Voici ma deuxième participation au jeu de Lénaïg
Proposition A : inventer une histoire qui commence par :
"Il leur avait semblé à tous les trois que c'était une bonne idée d'acheter ce cheval"...
et qui finit par :
"On entendait leurs doux pépiements sortir des cases."
Il leur avait semblé à tous les trois que c’était une bonne idée d’acheter ce cheval à bascule. Car Julie en rêvait depuis si longtemps. L’an dernier à Noël, elle avait eu un vélo et une voiture. Mais sur le vélo elle s’ennuyait, elle était distraite et regardait les gens, les arbres, les papillons. Elle ouvrait de grands yeux perplexes comme si la lune allait rentrer à l’intérieur, et l’empêcher de voir que l’ami Pierrot affûtait sa plume. Elle était dangereuse, il avait fallu non pas lui courir derrière mais se placer devant. La recevoir de plein fouet comme un tank. Elle avait éclaté d’un rire de petit cabri, comme dit son père. Une légère stridulation qui s’achève comme le clapotis de la grêle sur de la tôle. Très amusant la première fois mais au troisième coup de guidon dans les jambes, tonton Paul avait râlé. Ta fille, c’est une brute, il avait dit. Aussi délicate que toi, ma sœur, il avait ajouté. Je me demande bien comment Roger se débrouille avec vous.

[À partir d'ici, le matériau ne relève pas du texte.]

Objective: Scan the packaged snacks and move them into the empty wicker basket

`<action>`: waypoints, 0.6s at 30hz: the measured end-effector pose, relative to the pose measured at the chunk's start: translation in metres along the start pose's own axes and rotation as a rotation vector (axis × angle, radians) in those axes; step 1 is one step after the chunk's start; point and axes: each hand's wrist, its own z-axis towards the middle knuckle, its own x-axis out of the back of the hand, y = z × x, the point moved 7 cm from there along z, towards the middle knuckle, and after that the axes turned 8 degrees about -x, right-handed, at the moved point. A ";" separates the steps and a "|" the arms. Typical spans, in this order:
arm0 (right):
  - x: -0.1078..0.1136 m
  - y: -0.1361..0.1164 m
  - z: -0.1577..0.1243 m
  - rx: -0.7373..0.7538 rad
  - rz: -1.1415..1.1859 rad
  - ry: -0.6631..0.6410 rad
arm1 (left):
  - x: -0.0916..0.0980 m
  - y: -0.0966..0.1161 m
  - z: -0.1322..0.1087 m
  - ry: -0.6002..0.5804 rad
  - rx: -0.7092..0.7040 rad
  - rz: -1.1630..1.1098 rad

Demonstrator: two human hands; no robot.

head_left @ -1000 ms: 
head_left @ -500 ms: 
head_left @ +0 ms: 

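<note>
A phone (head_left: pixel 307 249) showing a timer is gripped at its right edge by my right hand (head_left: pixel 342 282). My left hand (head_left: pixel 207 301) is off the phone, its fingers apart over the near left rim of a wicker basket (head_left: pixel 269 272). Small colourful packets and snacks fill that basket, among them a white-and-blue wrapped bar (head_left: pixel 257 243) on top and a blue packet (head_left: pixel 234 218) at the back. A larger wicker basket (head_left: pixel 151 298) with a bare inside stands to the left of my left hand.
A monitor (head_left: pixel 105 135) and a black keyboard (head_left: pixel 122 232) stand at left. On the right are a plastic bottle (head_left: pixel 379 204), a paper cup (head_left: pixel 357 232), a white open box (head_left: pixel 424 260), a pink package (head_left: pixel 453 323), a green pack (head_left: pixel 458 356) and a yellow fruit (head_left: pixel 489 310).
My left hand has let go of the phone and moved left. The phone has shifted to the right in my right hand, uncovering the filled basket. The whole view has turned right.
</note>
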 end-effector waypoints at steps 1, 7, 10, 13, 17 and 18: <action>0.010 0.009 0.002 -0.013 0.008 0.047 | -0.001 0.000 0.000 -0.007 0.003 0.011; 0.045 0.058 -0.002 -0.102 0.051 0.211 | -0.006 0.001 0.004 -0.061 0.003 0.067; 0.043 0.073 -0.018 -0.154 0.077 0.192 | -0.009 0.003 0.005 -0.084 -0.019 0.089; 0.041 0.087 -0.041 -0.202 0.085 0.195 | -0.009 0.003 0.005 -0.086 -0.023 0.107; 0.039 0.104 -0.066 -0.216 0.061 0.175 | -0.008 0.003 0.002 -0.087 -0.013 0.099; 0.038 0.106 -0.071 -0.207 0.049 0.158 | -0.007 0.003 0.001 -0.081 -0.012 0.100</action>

Dans la voiture, Julie était concentrée. Elle fronçait les yeux, son front paraissait plus bombé et brillant que d’habitude. Elle rentrait le menton dans son cou grassouillet, à nous deux, le monde ! Ses deux mains bien parallèles s’emparaient du guidon, un pouet pouet de klaxon et gare à vous. Les roues glissaient sur le plancher, comme une jeune vie vers son avenir. Pétarade, vitesse, coin de table et ouin, ouin….
Tonton Paul avait déclaré, solennel, l’année prochaine c’est moi qui choisit. Les deux autres n’avaient trop rien dit. Ils devaient reconnaître que c’était souvent tonton Paul qui jouait les bottes de paille dans les tours de piste improbables de Julie. Et puis Julie était très gâtée, elle avait appris à les « faire tourner farine », tous les trois. On le voit bien là, sur les photos avec le Père Noël et le petit frère. Julie est en gros plan, en avant. Comme si elle avait gagné la course, et qu’elle devait figurer en première page dans le journal. Entre nous, le Père Noël peut jouer au grand monsieur, il a l’air tout ridicule avec son ours et son ballon gonflé avec des yeux. Julie, elle, mérite la coupe du vainqueur.
Donc cette année ce serait un cheval à bascule. Mais tonton Paul, il n’avait pas tout prévu. Que Julie allait hurler parce que ça n’avançait pas, que la bascule rayerait le parquet, que les ressorts à force de s’étirer briseraient un petit os dans les oreilles de papa, et que maman finirait par jeter cette horreur à la poubelle.
La solution vint de Julie elle-même. Elle réclama un ordinateur. Enfin une boite avec des boutons pour faire apparaître des images. Des images qui défilent vite, qui font rouler les yeux dans les orbites, et de la musique avec. On lui offrit une Nintendoplay quelque chose… avec un CD pour apprendre les notes. Elle s’asseyait à même le sol, sa tête reposait contre l’assise du canapé. Elle pouvait rester longtemps ainsi, dans le tripotage d’un engin moderne et rudement instructif. On distinguait des carrés sur un écran. Au centre de chacun, des moineaux ouvraient le bec et produisaient un son correspondant à une note, lorsqu’on appuyait sur une touche. On entendait leurs doux pépiements sortir des cases.